Module 4: Photometry Flashcards
When atoms absorb radiant energy (heat or light)
some valence electrons move from their normal position (ground state) to a new orbital position (excited state)
Wavelength and color properties
wavelengths of light that a substance transmits and absorbs are characteristic of the substance (results in unique color properties)
These properties allow for detection and quantitation of the substance in samples
Complimentary color
the wavelengths of light that are maximally absorbed are the complimentary color to the one transmitted
ex. light transmitted and observed = blue
complimentary color/max light absorbed = yellow
Spectral Transmittance curve
plot of all the wavelengths used versus the observed transmittance of the solution (amount of light allowed to pass through the solution at each wavelength)
U shaped graph
Spectral Absorbance curve
plot of all the wavelengths used versus the observed absorbance of the solution (amount of light absorbed by the solution at each wavelength) ∩ shaped
Absorbance Max (Max A)
the wavelength that is absorbed the most (spectral absorbance curve)
best wavelength to observe this solution at
Transmittance
transmittance of a substance in solution is the proportion of the incident light that is transmitted (often as %)
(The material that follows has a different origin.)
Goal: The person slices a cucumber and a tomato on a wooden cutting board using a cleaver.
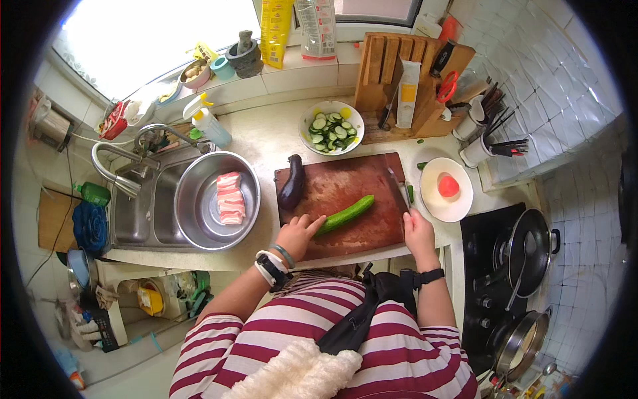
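Note:
A whole green cucumber [346,215] lies slantwise on the reddish-brown wooden cutting board [344,174]. My left hand [295,235] rests at its lower left end, fingers touching it. Near the board's right edge, my right hand [419,233] is closed on a kitchen knife [404,192], seen nearly edge-on; its handle is mostly hidden. A dark purple eggplant [292,183] lies at the board's upper left. Behind the board stands a white bowl [303,127] of sliced cucumber [331,130]. To the right of the board, a white bowl [429,192] holds a round red item [448,186].
Left of the board, a steel basin [187,219] with sliced raw pork belly [231,199] overlaps the double sink [130,219]. A wooden knife block [379,60] stands behind. At the right are a black stove [471,279], a frying pan [528,259] and a steel pot [513,344].

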`<action>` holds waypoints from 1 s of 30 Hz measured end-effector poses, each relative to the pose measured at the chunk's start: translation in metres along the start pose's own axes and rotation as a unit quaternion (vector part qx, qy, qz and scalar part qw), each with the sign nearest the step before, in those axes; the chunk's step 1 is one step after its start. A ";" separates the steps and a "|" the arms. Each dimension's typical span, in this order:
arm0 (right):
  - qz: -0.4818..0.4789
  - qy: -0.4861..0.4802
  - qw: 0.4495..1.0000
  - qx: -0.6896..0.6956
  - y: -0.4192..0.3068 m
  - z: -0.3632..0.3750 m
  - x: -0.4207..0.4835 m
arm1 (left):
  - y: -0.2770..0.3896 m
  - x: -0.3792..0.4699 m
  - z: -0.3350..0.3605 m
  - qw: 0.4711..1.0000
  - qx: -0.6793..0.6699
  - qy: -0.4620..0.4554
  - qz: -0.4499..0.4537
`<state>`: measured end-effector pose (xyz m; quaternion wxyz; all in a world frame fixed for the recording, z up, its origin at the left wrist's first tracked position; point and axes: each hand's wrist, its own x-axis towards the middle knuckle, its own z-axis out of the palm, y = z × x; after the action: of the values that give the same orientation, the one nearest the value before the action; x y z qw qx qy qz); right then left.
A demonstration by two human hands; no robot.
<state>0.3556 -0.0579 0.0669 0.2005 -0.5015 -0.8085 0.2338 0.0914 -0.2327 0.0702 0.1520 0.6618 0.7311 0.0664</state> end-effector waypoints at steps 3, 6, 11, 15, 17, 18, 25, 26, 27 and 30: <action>-0.068 -0.047 0.997 -0.003 -0.012 -0.006 -0.003 | 0.003 0.003 0.006 0.999 0.020 0.012 0.030; -0.066 -0.107 0.987 -0.098 -0.021 0.003 -0.006 | 0.005 0.006 0.008 0.999 0.017 0.011 0.026; -0.053 -0.096 0.981 -0.158 -0.016 0.038 -0.008 | 0.014 0.030 -0.001 0.999 0.015 -0.049 0.016; 0.030 -0.027 0.993 -0.115 -0.007 0.042 -0.003 | 0.039 0.073 0.005 0.998 -0.065 -0.002 -0.015; 0.078 0.008 0.992 -0.100 -0.002 0.032 -0.004 | 0.041 0.087 0.013 0.999 -0.033 0.002 -0.012; 0.078 0.040 0.993 -0.073 -0.002 0.026 -0.006 | 0.041 0.091 0.010 0.999 -0.034 0.002 -0.010; 0.056 0.093 0.991 0.080 0.001 0.008 -0.021 | 0.033 0.072 -0.067 0.904 -0.396 0.160 -0.025; 0.059 0.096 0.989 0.095 -0.001 0.007 -0.024 | 0.024 0.068 -0.061 0.839 -0.519 0.157 -0.054; 0.059 0.098 0.988 0.099 0.001 0.010 -0.027 | 0.013 0.062 -0.052 0.781 -0.595 0.157 -0.109; 0.105 0.044 0.978 0.172 0.007 0.016 -0.031 | 0.009 0.049 -0.031 0.595 -0.783 0.070 -0.169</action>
<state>0.3641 -0.0858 0.0470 0.2938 -0.5516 -0.6890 0.3670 0.0863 -0.1798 0.0957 0.5684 0.1461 0.5056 0.6323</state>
%T = [transmitted (Is)/incident (Io) ] x100
Io = original intensity of light
Transmittance vs concentration
as concentration increases, more light is absorbed and less is transmitted. %T varies inversely and logarithmically with concentration (neg slope on a graph, non linear/curved line)
Transmittance vs concentration on semi-log graph paper
%T on log axis, a straight line with negative slope will be demonstrated
Concentration is inversely proportional to the log of %T
Absorbance
cannot be measured directly but can be calculated from transmittance
Absorbance is directly related to concentration
Absorbance and T are inversely and logarithmically related
A=2-log%T
No units, often reported to 3 decimal points
Lambert’s Law
Absorbance is directly proportional to the distance the light must travel through (path length, b). The Greater the path length the light must travel through, the greater amount of light absorbed
A∝b (proportional)
Diameter of cuvet represents path length
Beer’s Law (original)
The amount of radiant energy of a particular wavelength absorbed varies directly with he concentration of the absorbing molecules
The greater the concentration (c), the more light will be absorbed
A∝c
Absorbance vs concentration is a linear relationship (straight line)
Wavelengths that are absorbed the most (max A) produce the best linearity
Combined Beer-Lambert Law (AKA Beer’s Law)
It states that the absorbance (A) of a solution is directly proportional to the product of the concentration (c) times the depth of the solution that the light must travel (b) times a constant (a)
A=a x b x c
a=absorptivity, absorbance of the solute in a concentration of 1g/L measured in a 1cm light path at a specific wavelength
b=light path in cm
c= concentration of substance in g/L (g/L when a is in equation)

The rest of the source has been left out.